Sending and Receiving Ether
===========================
- Neither contracts nor "external accounts" are currently able to prevent that someone sends them Ether.
Contracts can react on and reject a regular transfer, but there are ways
to move Ether without creating a message call. One way is to simply "mine to"
the contract address and the second way is using ``selfdestruct(x)``.
- If a contract receives Ether (without a function being called),
either the :ref:`receive Ether <receive-ether-function>`
or the :ref:`fallback <fallback-function>` function is executed.
If it does not have a receive nor a fallback function, the Ether will be
rejected (by throwing an exception). During the execution of one of these
functions, the contract can only rely on the "gas stipend" it is passed (2300
gas) being available to it at that time. This stipend is not enough to modify
storage (do not take this for granted though, the stipend might change with
future hard forks). To be sure that your contract can receive Ether in that
way, check the gas requirements of the receive and fallback functions
(for example in the "details" section in Remix).

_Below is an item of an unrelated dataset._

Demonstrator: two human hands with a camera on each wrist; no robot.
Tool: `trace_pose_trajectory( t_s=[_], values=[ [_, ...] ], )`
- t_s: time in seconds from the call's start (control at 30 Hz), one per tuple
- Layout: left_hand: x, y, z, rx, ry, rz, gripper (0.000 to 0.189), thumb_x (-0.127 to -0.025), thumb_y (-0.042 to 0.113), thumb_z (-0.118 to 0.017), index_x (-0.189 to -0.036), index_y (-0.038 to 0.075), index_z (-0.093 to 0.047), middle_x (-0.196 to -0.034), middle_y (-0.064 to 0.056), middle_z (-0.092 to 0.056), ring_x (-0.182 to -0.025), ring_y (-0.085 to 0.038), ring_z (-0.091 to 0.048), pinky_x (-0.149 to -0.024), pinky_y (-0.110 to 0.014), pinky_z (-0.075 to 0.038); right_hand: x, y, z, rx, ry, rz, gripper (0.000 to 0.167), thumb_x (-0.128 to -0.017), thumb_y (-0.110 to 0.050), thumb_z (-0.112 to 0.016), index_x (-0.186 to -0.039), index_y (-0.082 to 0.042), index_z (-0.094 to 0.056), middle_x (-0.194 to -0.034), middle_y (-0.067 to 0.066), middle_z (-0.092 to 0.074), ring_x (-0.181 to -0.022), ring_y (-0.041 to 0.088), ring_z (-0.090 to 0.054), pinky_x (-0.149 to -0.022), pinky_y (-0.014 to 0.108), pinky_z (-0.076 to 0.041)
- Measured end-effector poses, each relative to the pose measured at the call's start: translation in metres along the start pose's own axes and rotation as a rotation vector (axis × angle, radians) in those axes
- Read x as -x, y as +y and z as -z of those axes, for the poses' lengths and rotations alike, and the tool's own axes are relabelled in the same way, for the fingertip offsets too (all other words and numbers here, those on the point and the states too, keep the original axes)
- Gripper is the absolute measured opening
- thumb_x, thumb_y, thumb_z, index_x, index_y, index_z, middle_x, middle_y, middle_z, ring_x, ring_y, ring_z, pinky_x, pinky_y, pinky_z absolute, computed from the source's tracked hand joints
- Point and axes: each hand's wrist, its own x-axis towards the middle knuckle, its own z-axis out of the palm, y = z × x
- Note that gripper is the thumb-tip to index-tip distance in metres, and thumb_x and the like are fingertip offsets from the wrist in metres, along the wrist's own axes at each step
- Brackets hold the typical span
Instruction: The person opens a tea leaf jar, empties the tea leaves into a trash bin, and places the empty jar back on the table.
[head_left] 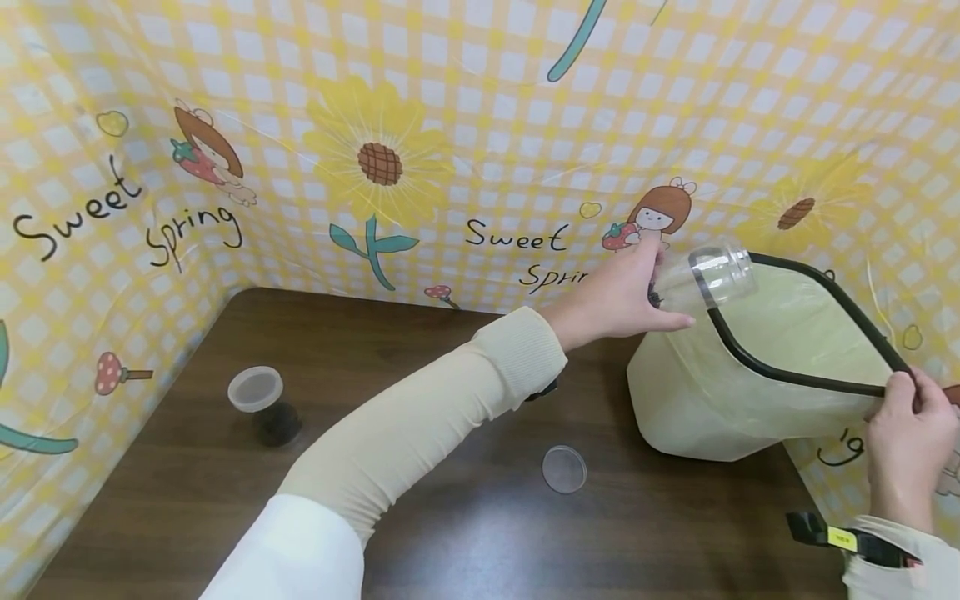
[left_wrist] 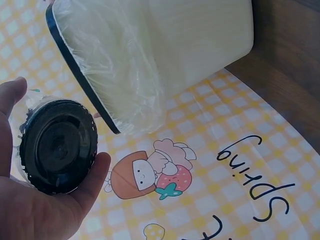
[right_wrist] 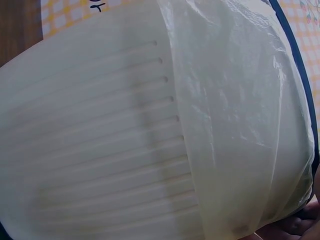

- There is a way to forward more gas to the receiving contract using
``addr.call{value: x}("")``. This is essentially the same as ``addr.transfer(x)``,
only that it forwards all remaining gas and opens up the ability for the
recipient to perform more expensive actions (and it returns a failure code
instead of automatically propagating the error). This might include calling back
into the sending contract or other state changes you might not have thought of.
So it allows for great flexibility for honest users but also for malicious actors.
- Use the most precise units to represent the wei amount as possible, as you lose
any that is rounded due to a lack of precision.
- If you want to send Ether using ``address.transfer``, there are certain details to be aware of:
1. If the recipient is a contract, it causes its receive or fallback function
to be executed which can, in turn, call back the sending contract.
2. Sending Ether can fail due to the call depth going above 1024. Since the
caller is in total control of the call depth, they can force the
transfer to fail; take this possibility into account or use ``send`` and
make sure to always check its return value. Better yet, write your
contract using a pattern where the recipient can withdraw Ether instead.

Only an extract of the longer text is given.